*TASK DESCRIPTION*. Please write out all the data that follows exactly, without the pictures.
*** Block opens ***
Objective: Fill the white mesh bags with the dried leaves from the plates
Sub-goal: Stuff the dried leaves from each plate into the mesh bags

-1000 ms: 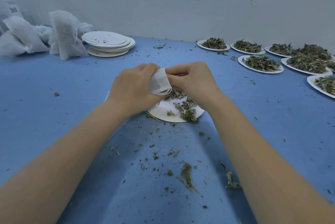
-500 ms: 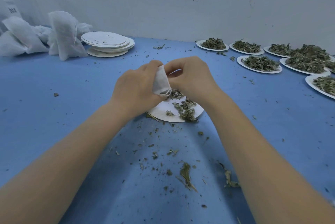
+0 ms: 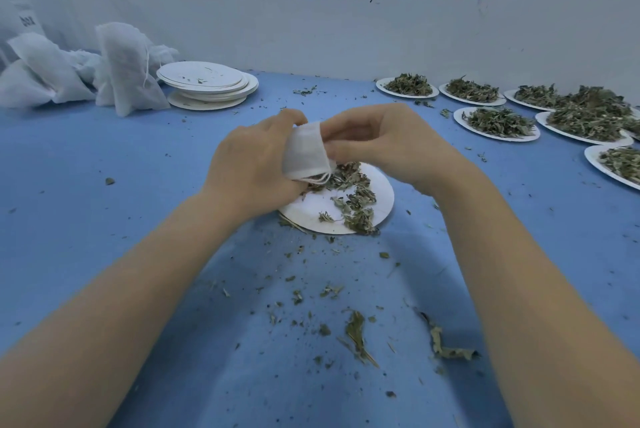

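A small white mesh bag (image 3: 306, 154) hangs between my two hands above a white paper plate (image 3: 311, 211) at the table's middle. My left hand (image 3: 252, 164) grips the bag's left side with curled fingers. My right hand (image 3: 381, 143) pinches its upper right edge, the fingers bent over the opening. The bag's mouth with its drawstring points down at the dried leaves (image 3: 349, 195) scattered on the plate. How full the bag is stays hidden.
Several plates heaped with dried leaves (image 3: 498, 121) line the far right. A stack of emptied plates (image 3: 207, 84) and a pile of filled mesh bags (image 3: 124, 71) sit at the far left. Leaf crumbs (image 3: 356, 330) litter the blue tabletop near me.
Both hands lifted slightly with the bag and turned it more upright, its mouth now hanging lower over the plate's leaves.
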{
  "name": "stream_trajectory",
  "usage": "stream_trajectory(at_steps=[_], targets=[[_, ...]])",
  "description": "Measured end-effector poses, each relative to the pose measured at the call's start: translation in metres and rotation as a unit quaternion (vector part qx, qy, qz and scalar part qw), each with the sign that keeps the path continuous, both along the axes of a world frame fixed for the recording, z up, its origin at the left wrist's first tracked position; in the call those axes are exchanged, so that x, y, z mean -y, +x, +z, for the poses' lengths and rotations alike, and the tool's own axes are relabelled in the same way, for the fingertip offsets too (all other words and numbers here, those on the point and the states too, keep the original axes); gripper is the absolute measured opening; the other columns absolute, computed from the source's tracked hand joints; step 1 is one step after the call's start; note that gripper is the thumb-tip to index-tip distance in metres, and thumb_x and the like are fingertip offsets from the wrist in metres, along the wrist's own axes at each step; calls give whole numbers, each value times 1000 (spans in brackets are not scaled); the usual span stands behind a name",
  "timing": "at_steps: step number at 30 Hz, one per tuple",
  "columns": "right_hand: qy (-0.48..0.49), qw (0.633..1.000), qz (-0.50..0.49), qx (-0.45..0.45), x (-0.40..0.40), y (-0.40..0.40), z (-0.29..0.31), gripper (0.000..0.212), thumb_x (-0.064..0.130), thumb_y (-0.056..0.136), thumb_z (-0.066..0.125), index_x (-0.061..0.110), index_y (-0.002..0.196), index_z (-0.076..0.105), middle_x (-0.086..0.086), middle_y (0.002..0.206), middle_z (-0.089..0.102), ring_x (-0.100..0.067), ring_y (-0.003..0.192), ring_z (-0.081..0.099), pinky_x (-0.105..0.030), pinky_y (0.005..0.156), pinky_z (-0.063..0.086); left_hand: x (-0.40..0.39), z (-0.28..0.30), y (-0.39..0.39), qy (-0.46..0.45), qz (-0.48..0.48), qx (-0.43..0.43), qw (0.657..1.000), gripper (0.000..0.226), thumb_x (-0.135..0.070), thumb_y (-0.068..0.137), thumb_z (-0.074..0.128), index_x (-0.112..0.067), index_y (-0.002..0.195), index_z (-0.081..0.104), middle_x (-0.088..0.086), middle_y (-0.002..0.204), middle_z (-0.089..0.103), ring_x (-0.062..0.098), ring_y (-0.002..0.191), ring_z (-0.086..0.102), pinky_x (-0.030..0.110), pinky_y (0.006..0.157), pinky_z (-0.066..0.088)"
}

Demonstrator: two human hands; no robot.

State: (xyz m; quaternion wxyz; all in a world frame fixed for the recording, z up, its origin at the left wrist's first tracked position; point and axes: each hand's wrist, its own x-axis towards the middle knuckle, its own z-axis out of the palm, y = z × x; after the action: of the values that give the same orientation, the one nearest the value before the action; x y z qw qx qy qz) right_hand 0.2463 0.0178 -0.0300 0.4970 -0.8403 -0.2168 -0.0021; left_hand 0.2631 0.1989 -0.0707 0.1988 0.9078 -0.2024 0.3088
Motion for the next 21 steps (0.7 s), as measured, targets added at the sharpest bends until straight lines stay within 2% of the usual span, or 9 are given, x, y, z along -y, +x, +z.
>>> stream_trajectory(at_steps=[2,4,5,8,10,13,16,19,21], targets=[[-82,994,-71,17,11,2,0,15,35,72,78,31,84,73,13,83,71,-1,83,66,-25,81,53,-3,1,2,2,10,-7,1000,54,-30,68,72,-17,116,52,5,103,63,36,84,57,30,63,33],[-203,974,-92,-39,23,3,-1,44,60,54,79,38,90,68,17,91,64,0,88,60,-22,72,45,-5,0,3,2,17,-17,1000,54,-28,68,72,-18,118,51,4,106,62,36,88,56,31,66,35],[-248,962,-85,-77,26,3,-3,60,68,44,75,41,97,64,19,98,59,0,95,56,-22,73,42,-6,0,3,-1,21,-21,1000,54,-28,69,71,-19,118,51,4,108,62,36,90,56,32,67,37],[-303,943,-50,-126,32,3,-11,84,71,29,69,44,108,56,21,108,49,-7,106,49,-29,84,37,-8,0,4,-5,29,-27,999,53,-27,69,71,-19,118,51,5,109,61,36,93,55,35,71,40],[-292,947,-53,-121,33,6,-15,82,68,31,71,44,108,55,22,107,48,-8,105,49,-29,83,37,-8,0,4,-3,29,-25,999,53,-26,69,71,-18,118,51,6,109,61,36,92,56,34,70,39],[-269,956,-67,-94,32,11,-23,62,57,49,80,42,104,56,19,105,51,-6,97,53,-27,73,42,-8,-1,3,-2,29,-27,999,52,-25,69,70,-18,117,52,5,108,61,37,90,56,35,69,39],[-258,960,-91,-57,28,17,-33,45,48,63,81,39,99,56,14,101,54,-9,91,57,-23,64,43,-8,-2,4,-5,30,-35,999,52,-24,69,70,-18,117,52,5,108,61,38,90,55,34,70,39],[-242,964,-108,-38,26,18,-34,39,53,67,76,40,99,57,14,102,56,-5,89,56,-21,62,40,-10,-2,4,-4,36,-43,998,54,-25,68,71,-18,118,51,6,110,61,38,93,55,35,71,39],[-234,966,-105,-43,26,18,-32,43,60,65,74,43,101,57,14,106,55,-2,90,55,-19,64,39,-11,-1,4,-11,41,-51,998,55,-24,69,71,-19,119,51,5,112,60,37,95,54,37,74,40]])
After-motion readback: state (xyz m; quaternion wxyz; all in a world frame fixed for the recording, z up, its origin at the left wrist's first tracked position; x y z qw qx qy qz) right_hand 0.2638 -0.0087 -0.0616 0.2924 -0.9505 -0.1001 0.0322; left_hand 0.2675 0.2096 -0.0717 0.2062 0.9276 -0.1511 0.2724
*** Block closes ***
*OUTPUT OF THE EXERCISE*.
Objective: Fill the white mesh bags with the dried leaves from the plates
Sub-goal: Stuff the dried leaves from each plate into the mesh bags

-1000 ms: 
-500 ms: 
+0 ms: 

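A small white mesh bag (image 3: 306, 154) hangs between my two hands above a white paper plate (image 3: 311, 211) at the table's middle. My left hand (image 3: 252, 164) grips the bag's left side with curled fingers. My right hand (image 3: 381, 143) pinches its upper right edge, the fingers bent over the opening. The bag's mouth with its drawstring points down at the dried leaves (image 3: 349, 195) scattered on the plate. How full the bag is stays hidden.
Several plates heaped with dried leaves (image 3: 498, 121) line the far right. A stack of emptied plates (image 3: 207, 84) and a pile of filled mesh bags (image 3: 124, 71) sit at the far left. Leaf crumbs (image 3: 356, 330) litter the blue tabletop near me.
Both hands lifted slightly with the bag and turned it more upright, its mouth now hanging lower over the plate's leaves.
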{
  "name": "stream_trajectory",
  "usage": "stream_trajectory(at_steps=[_], targets=[[_, ...]])",
  "description": "Measured end-effector poses, each relative to the pose measured at the call's start: translation in metres and rotation as a unit quaternion (vector part qx, qy, qz and scalar part qw), each with the sign that keeps the path continuous, both along the axes of a world frame fixed for the recording, z up, its origin at the left wrist's first tracked position; in the call those axes are exchanged, so that x, y, z mean -y, +x, +z, for the poses' lengths and rotations alike, and the tool's own axes are relabelled in the same way, for the fingertip offsets too (all other words and numbers here, those on the point and the states too, keep the original axes); gripper is the absolute measured opening; the other columns absolute, computed from the source's tracked hand joints; step 1 is one step after the call's start; note that gripper is the thumb-tip to index-tip distance in metres, and thumb_x and the like are fingertip offsets from the wrist in metres, along the wrist's own axes at each step; calls give whole numbers, each value times 1000 (spans in brackets are not scaled); the usual span stands behind a name",
  "timing": "at_steps: step number at 30 Hz, one per tuple",
  "columns": "right_hand: qy (-0.48..0.49), qw (0.633..1.000), qz (-0.50..0.49), qx (-0.45..0.45), x (-0.40..0.40), y (-0.40..0.40), z (-0.29..0.31), gripper (0.000..0.212), thumb_x (-0.064..0.130), thumb_y (-0.056..0.136), thumb_z (-0.066..0.125), index_x (-0.061..0.110), index_y (-0.002..0.196), index_z (-0.076..0.105), middle_x (-0.086..0.086), middle_y (0.002..0.206), middle_z (-0.089..0.102), ring_x (-0.100..0.067), ring_y (-0.003..0.192), ring_z (-0.081..0.099), pinky_x (-0.105..0.030), pinky_y (0.005..0.156), pinky_z (-0.063..0.086); left_hand: x (-0.40..0.39), z (-0.28..0.30), y (-0.39..0.39), qy (-0.46..0.45), qz (-0.48..0.48), qx (-0.43..0.43), qw (0.657..1.000), gripper (0.000..0.226), thumb_x (-0.135..0.070), thumb_y (-0.068..0.137), thumb_z (-0.074..0.128), index_x (-0.112..0.067), index_y (-0.002..0.195), index_z (-0.081..0.104), middle_x (-0.088..0.086), middle_y (-0.002..0.204), middle_z (-0.089..0.103), ring_x (-0.062..0.098), ring_y (-0.002..0.191), ring_z (-0.086..0.102), pinky_x (-0.030..0.110), pinky_y (0.006..0.157), pinky_z (-0.066..0.088)"
}

Demonstrator: two human hands; no robot.

State: (xyz m; quaternion wxyz; all in a world frame fixed for the recording, z up, its origin at the left wrist's first tracked position; point and axes: each hand's wrist, its own x-axis towards the middle knuckle, its own z-axis out of the palm, y = z × x; after the action: of the values that give the same orientation, the one nearest the value before the action; x y z qw qx qy qz) right_hand 0.2463 0.0178 -0.0300 0.4970 -0.8403 -0.2168 -0.0021; left_hand 0.2631 0.1989 -0.0707 0.1988 0.9078 -0.2024 0.3088
Motion for the next 21 steps (0.7 s), as measured, targets added at the sharpest bends until straight lines stay within 2% of the usual span, or 9 are given, x, y, z along -y, +x, +z.
>>> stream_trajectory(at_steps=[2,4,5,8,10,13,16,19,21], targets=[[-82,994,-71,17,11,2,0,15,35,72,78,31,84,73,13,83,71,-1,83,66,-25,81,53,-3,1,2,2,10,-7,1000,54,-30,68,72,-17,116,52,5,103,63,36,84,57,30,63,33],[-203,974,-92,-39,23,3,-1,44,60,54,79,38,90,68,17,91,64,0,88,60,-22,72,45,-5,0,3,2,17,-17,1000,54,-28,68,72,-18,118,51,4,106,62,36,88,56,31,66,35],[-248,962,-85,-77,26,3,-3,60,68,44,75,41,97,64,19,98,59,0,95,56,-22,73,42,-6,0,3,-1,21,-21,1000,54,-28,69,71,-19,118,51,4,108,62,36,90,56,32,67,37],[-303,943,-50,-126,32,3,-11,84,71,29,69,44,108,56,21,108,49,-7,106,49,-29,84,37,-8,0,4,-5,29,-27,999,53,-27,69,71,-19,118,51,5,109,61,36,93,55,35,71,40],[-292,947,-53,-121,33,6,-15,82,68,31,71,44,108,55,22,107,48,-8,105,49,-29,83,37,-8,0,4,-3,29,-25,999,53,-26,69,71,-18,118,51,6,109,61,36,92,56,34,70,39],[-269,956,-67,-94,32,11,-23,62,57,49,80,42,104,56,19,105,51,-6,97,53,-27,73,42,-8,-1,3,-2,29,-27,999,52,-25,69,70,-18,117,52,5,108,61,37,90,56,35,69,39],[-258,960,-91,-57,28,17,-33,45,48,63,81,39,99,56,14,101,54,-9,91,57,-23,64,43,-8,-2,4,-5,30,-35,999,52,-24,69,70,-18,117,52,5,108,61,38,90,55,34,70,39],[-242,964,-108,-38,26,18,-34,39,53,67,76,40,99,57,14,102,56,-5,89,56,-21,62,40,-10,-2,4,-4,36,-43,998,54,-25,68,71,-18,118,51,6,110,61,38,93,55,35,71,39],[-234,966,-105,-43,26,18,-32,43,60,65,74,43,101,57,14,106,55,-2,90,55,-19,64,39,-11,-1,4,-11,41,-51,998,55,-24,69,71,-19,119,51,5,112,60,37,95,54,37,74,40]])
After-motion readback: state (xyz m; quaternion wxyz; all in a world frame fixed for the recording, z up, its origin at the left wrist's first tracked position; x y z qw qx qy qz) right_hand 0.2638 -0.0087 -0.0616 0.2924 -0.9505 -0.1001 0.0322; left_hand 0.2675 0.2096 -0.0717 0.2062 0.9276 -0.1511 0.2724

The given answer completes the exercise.